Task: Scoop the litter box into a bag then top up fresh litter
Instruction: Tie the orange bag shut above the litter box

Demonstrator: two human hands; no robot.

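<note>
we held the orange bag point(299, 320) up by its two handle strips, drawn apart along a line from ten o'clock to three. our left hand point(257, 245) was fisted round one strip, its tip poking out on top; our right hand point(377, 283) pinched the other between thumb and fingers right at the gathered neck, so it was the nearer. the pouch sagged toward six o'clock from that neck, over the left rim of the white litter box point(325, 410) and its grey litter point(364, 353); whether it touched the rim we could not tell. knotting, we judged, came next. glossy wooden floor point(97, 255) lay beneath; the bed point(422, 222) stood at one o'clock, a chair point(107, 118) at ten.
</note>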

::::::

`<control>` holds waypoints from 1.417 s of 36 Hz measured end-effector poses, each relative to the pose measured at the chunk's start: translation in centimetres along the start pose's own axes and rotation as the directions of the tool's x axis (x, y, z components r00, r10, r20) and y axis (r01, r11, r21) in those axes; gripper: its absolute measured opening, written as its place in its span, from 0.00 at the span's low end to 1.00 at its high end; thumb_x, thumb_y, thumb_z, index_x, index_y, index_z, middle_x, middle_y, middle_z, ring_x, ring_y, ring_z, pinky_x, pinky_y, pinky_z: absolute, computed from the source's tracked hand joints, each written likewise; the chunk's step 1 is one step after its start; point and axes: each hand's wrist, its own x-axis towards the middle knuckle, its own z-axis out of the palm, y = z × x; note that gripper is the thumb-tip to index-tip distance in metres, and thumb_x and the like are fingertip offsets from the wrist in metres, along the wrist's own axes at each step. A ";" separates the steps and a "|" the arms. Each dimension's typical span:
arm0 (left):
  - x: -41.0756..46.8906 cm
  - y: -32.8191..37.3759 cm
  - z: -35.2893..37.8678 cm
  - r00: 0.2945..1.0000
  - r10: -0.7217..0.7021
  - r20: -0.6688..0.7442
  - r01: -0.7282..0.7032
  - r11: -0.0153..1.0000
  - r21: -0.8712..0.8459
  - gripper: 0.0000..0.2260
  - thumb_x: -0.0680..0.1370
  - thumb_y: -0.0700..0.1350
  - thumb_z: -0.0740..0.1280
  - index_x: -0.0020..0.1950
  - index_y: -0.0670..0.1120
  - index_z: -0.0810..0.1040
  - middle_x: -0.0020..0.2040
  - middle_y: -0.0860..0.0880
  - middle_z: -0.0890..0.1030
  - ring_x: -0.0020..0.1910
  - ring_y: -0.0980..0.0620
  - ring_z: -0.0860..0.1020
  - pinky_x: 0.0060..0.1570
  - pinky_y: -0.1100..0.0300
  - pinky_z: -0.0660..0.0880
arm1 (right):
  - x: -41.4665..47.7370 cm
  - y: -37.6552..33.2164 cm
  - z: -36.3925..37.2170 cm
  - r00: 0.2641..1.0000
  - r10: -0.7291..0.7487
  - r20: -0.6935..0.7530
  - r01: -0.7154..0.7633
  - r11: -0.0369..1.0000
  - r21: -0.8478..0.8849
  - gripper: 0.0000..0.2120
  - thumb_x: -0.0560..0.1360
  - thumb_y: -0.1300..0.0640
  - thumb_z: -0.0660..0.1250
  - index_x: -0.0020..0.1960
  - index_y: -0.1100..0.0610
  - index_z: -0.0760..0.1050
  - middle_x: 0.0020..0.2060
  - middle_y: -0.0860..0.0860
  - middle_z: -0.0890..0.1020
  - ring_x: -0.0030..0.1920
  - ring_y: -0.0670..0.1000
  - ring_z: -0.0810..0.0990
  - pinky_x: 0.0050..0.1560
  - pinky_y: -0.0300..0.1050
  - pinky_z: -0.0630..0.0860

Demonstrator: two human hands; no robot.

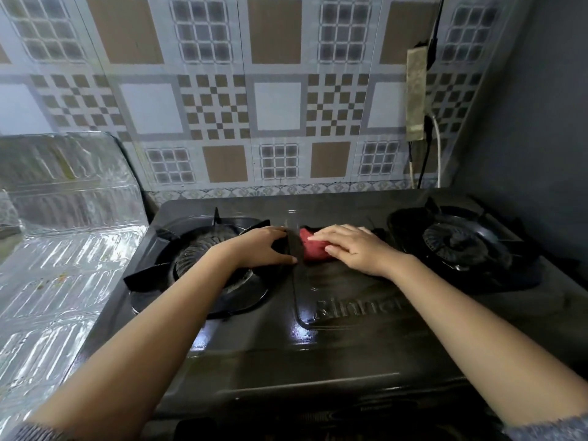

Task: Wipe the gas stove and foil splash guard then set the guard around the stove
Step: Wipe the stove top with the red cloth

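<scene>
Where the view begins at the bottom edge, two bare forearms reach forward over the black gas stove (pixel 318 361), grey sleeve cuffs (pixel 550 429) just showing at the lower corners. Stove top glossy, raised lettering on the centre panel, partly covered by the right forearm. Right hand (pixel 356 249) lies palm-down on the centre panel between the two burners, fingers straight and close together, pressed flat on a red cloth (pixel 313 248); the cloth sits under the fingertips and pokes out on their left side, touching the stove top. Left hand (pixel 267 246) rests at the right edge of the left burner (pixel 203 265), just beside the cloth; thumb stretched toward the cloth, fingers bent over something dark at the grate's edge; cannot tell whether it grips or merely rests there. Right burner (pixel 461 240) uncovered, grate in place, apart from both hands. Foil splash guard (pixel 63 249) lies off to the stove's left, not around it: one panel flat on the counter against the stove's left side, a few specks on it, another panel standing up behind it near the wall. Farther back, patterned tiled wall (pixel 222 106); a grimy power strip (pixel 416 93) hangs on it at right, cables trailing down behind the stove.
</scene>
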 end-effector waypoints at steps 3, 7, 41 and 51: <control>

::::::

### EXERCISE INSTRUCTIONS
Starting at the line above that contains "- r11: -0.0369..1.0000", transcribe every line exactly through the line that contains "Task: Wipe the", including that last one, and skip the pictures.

### SOLUTION TO THIS EXERCISE
  - r11: -0.0369..1.0000
  - r21: -0.8478..0.8849
  - gripper: 0.0000..0.2120
  - thumb_x: -0.0560..0.1360
  - thumb_y: -0.1300..0.0640
  - thumb_z: -0.0660..0.1250
  - index_x: -0.0020..0.1960
  - index_y: -0.1100..0.0610
  - index_z: -0.0760..0.1050
  - middle_x: 0.0020..0.2060
  - middle_y: -0.0860..0.0860
  - middle_z: -0.0890..0.1020
  - ring_x: -0.0030..0.1920
  - ring_y: -0.0670..0.1000
  - ring_z: -0.0810..0.0990
  - pinky_x: 0.0050..0.1560
  - pinky_y: -0.0300..0.1050
  - pinky_z: -0.0630..0.0860

Demonstrator: two human hands; no robot.


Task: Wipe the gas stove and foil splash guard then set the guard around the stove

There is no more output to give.